A number of teas might be healthful options for people with diabetes.

Green tea may be a good choice and is rich in polyphenols. Some research has linked the intake of green tea to a lower risk of cardiovascular disease and other conditions related to diabetes.

To make ginger green tea, use the following:

  • 1 tablespoon finely chopped ginger
  • 1 cinnamon stick
  • 2 stevia leaves or sugar alternative (optional)
  • 3 gunpowder green tea bags
  • 4 cups of water

Add the cinnamon and ginger to the water and bring it to a boil. Boil for 5–10 minutes until it reaches the desired strength, then add tea bags and sugar substitute, according to taste.

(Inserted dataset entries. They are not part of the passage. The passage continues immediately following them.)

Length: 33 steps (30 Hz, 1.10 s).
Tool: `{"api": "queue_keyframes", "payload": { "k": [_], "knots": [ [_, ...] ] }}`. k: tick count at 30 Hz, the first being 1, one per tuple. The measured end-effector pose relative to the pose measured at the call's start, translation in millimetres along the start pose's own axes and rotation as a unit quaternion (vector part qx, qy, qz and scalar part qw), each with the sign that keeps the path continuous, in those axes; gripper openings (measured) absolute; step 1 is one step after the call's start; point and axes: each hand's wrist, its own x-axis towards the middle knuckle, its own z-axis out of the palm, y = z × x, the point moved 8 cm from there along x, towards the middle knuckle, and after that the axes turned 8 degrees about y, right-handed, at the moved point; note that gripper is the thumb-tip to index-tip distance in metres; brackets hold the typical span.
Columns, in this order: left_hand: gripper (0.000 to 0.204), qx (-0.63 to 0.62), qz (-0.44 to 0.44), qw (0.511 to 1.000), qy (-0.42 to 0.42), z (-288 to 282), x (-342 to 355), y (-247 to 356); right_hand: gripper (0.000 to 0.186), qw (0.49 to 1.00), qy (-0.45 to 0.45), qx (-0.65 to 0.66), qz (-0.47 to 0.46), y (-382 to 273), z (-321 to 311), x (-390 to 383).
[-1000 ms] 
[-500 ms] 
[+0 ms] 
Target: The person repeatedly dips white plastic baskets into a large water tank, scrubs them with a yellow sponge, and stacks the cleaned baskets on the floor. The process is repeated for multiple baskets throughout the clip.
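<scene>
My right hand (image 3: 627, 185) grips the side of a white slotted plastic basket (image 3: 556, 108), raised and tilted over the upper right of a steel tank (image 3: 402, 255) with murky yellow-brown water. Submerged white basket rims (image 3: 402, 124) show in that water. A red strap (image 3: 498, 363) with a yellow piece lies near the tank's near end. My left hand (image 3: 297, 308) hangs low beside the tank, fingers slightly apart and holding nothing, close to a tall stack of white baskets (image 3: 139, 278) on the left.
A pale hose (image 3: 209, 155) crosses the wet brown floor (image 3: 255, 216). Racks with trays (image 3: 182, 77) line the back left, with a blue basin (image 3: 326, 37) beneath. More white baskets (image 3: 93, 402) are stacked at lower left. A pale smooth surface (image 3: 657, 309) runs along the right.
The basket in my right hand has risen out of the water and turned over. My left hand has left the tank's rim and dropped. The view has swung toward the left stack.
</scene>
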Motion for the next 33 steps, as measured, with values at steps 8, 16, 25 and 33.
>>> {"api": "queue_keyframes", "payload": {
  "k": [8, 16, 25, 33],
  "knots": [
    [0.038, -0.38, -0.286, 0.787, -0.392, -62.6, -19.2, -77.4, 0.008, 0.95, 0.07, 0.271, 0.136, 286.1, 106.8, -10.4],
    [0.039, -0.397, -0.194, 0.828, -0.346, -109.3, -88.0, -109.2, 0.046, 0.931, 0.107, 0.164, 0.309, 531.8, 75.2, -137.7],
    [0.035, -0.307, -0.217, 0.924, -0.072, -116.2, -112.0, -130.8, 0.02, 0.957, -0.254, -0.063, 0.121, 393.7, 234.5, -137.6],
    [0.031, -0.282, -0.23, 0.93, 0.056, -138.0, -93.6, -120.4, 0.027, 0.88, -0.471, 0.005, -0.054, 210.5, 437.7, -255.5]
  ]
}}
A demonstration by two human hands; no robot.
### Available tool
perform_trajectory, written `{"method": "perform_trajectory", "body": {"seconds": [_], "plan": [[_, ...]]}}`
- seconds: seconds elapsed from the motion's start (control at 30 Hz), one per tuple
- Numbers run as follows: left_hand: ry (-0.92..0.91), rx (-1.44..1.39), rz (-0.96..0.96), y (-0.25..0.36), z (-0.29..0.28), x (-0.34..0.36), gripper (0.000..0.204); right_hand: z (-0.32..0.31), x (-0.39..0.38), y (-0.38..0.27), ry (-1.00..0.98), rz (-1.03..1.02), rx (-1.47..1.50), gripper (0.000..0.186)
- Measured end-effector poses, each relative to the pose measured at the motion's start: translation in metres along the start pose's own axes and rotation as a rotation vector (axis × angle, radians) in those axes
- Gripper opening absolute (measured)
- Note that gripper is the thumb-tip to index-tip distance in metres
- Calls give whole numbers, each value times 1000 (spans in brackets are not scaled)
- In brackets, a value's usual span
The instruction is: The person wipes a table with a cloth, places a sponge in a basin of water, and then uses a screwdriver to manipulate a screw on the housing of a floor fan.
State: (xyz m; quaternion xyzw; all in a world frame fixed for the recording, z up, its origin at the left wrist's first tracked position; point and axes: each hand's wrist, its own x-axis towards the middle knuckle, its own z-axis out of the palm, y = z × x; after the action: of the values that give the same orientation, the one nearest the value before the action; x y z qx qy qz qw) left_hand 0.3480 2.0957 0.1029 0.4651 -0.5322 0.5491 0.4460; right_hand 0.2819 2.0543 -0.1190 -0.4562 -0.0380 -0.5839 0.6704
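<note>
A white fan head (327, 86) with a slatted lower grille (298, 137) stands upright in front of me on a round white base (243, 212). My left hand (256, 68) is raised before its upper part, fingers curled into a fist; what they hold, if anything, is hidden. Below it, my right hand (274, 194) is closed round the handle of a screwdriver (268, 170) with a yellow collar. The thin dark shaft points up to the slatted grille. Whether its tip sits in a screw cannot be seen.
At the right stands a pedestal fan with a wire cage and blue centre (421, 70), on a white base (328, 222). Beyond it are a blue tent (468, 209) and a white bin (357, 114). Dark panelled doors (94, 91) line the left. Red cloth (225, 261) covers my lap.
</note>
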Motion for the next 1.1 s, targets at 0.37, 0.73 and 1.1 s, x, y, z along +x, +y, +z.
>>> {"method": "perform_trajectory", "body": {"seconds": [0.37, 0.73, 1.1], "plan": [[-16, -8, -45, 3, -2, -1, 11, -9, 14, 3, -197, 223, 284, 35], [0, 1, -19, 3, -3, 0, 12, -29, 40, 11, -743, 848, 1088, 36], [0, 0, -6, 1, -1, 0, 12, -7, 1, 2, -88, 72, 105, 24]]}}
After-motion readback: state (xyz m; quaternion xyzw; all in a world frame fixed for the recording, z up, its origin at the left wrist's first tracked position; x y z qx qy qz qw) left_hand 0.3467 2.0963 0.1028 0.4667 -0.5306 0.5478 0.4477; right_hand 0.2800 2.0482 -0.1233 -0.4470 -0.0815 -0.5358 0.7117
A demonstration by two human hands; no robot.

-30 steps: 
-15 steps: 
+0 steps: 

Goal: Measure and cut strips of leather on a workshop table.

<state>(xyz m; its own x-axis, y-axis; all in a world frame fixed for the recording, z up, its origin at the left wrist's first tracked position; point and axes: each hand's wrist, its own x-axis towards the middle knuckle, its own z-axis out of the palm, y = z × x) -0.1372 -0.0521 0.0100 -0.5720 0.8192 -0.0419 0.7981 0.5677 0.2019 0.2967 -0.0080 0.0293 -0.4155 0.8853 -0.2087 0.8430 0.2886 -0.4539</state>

A mouse study appearing in 2013 suggests that if people combine green tea extracts with other substances, it might help to prevent and treat type 2 diabetes.

This does not necessarily mean that drinking green tea will have a positive effect on people with diabetes, but since it does not appear to cause harm, it may be a good choice of drink.

Green tea can be a healthful choice. Find out more here about the benefits of green tea.


People with diabetes also need to avoid sugary additions when drinking cocktails.

For a cucumber-mint cocktail, mix the following ingredients in a blender:

  • One-half of a chopped cucumber
  • 2 teaspoons lime juice
  • 3–5 fresh mint leaves
  • 1 stevia leaf
  • 1.5 ounces of gin
  • Crushed lime

Serve with a slice of lime.

For people with diabetes, healthful dietary choices can affect their chances of managing their condition and reducing the risk of complications.

Drinks, as well as food, can cause glucose spikes and other problems. By making wise choices, people with diabetes can enjoy a wide range of drinks, including a moderate amount of alcohol. For an individual’s specific carbohydrate intake needs, they can consult with a registered dietitian.